- _Action item_: List every line in this data where the string "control" occurs.

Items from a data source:
-- Opening Marker --
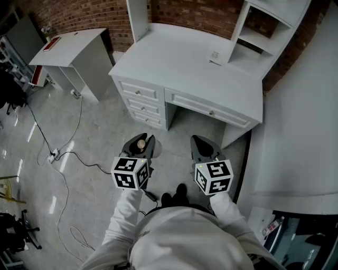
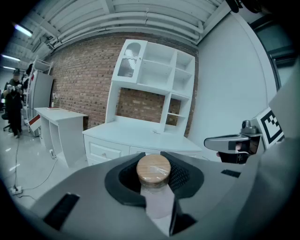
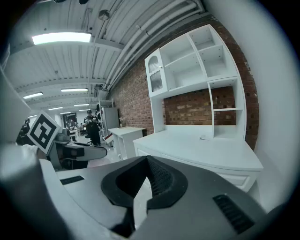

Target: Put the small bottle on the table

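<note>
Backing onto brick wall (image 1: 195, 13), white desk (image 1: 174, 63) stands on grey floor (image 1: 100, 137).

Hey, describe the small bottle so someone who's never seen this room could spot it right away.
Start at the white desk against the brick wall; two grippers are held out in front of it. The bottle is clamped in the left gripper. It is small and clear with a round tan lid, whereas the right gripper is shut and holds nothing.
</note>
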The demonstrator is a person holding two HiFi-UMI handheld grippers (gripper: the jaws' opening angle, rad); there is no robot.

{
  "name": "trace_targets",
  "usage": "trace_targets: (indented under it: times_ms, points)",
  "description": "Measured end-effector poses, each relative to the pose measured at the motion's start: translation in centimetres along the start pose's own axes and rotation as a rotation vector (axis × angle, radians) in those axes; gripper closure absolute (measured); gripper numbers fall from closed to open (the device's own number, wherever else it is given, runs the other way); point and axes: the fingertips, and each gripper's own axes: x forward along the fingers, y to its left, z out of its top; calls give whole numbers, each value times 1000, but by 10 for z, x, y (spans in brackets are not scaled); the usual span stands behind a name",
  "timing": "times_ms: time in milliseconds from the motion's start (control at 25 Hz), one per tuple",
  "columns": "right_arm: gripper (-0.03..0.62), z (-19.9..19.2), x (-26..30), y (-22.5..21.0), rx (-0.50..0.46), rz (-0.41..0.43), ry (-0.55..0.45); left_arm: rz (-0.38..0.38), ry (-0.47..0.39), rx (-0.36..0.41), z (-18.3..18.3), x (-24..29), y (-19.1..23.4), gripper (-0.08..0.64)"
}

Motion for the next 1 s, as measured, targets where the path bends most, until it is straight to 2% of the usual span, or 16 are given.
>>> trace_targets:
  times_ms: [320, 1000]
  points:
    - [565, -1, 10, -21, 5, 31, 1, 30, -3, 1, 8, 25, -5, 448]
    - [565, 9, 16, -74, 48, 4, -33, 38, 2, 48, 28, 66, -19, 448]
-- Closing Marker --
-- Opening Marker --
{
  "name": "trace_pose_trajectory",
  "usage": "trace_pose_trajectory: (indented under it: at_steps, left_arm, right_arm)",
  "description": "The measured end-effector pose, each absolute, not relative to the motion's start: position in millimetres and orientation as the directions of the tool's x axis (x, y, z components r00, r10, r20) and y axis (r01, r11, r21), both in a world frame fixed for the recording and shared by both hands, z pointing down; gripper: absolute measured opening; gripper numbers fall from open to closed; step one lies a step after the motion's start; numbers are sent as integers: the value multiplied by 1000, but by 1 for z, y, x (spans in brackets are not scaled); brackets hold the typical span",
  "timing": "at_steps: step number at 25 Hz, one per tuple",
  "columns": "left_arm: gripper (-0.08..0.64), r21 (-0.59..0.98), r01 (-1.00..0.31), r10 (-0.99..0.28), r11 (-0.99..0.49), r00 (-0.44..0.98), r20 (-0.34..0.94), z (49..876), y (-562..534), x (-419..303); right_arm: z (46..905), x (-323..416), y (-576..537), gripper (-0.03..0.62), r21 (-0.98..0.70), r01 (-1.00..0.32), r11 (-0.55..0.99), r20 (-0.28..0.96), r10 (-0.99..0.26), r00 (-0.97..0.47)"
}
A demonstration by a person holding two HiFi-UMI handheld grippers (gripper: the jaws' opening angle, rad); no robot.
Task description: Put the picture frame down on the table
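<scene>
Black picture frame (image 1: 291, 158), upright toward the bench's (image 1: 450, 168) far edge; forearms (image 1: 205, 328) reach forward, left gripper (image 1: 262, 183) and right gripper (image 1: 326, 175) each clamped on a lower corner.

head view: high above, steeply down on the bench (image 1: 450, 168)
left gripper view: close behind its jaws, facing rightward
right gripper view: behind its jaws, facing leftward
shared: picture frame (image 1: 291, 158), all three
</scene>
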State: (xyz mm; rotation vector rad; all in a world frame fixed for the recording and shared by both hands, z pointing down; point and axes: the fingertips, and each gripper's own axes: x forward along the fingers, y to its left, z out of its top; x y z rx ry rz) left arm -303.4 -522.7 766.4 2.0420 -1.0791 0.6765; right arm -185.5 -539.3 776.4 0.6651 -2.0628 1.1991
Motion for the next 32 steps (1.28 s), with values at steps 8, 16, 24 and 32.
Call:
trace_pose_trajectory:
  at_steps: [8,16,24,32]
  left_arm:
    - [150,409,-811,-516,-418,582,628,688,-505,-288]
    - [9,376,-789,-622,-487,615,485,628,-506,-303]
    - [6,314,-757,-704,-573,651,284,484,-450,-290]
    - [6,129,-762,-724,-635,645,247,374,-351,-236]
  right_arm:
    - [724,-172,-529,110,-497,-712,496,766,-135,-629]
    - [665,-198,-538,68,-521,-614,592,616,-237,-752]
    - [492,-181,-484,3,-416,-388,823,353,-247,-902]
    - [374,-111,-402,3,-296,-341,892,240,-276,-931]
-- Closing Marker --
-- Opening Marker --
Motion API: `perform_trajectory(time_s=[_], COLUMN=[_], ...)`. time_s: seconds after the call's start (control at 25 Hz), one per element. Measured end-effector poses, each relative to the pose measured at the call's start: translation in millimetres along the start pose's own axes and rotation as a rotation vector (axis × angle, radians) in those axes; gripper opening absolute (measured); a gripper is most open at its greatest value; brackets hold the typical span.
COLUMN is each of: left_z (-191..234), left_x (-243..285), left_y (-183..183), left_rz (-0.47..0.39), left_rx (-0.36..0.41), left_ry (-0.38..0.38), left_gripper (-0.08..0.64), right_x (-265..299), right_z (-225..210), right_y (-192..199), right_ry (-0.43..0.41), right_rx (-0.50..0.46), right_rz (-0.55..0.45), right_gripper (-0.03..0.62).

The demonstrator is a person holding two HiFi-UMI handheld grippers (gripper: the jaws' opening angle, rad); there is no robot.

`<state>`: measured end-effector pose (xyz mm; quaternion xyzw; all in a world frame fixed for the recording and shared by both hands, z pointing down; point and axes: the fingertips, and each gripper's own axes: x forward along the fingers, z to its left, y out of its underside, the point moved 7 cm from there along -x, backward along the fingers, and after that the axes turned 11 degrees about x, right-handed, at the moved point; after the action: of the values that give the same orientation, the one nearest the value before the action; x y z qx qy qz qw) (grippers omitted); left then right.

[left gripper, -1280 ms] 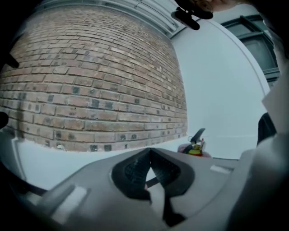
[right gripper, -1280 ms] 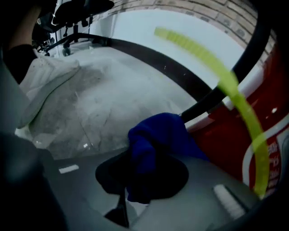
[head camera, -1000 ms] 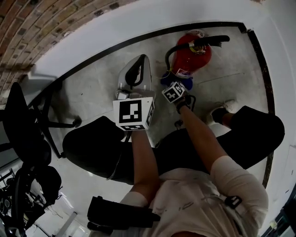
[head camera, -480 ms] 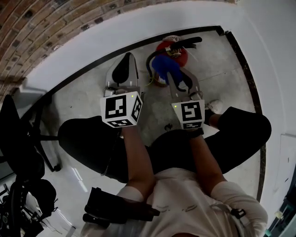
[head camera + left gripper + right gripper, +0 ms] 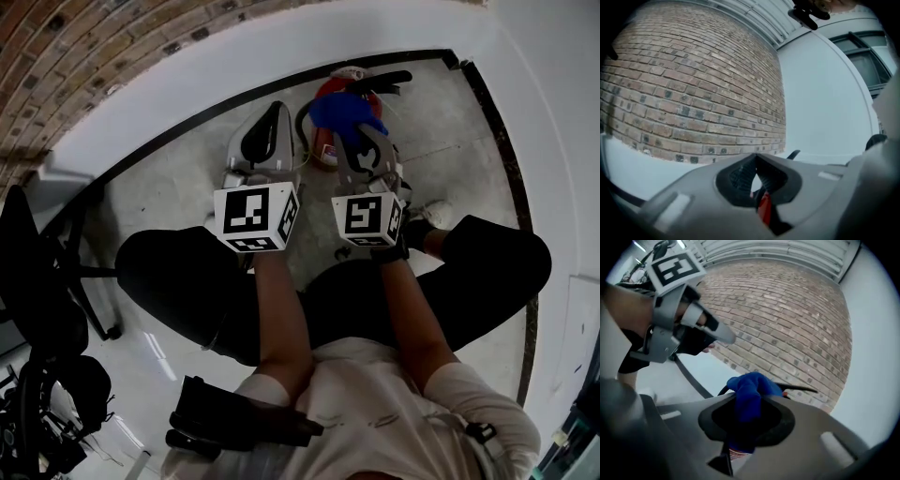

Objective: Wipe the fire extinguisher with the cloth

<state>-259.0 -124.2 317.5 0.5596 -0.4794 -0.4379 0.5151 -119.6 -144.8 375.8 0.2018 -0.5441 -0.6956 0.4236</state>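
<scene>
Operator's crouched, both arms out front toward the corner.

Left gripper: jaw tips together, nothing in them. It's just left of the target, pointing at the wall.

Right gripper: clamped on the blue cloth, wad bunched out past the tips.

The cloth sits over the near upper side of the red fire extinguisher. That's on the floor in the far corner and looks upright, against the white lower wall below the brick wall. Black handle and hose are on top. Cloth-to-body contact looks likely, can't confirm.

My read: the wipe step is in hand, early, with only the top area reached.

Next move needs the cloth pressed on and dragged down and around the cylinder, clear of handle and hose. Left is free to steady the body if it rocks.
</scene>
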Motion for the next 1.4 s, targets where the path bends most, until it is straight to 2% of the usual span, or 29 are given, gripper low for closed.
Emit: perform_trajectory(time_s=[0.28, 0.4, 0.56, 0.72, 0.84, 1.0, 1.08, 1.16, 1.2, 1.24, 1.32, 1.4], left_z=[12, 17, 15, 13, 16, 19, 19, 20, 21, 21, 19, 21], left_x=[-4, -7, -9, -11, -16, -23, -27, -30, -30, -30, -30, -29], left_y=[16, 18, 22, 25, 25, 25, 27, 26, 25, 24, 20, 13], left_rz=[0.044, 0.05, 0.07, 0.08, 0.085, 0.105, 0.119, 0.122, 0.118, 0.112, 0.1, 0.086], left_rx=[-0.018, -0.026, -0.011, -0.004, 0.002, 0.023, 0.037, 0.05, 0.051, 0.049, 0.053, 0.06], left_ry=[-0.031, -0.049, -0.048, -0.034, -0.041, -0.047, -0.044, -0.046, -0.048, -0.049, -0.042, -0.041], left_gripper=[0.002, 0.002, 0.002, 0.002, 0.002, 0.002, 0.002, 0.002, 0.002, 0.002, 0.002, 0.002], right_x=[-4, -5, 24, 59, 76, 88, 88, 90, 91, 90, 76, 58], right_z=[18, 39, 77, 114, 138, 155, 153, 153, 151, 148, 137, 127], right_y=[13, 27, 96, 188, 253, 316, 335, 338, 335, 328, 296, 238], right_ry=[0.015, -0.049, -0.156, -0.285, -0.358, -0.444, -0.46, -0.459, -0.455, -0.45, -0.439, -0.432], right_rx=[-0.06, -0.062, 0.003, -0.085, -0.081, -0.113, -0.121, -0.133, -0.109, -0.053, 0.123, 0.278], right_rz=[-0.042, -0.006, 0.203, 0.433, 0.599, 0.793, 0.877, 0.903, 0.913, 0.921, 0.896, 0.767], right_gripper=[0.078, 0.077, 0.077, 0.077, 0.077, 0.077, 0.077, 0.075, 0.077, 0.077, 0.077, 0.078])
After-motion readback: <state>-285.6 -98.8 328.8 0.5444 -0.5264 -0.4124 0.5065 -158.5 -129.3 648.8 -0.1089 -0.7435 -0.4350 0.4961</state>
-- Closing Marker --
- _Solution_:
  "timing": "times_ms: time in milliseconds from the motion's start (control at 25 Hz), one per tuple",
Motion API: `perform_trajectory(time_s=[_], COLUMN=[_], ...)`. time_s: seconds after the call's start (control at 25 Hz), one per element. Measured end-effector poses, each relative to the pose measured at the call's start: translation in millimetres along the start pose's own axes and rotation as a rotation vector (axis × angle, radians) in those axes; gripper opening absolute (measured); a gripper is most open at its greatest value; brackets hold the typical span.

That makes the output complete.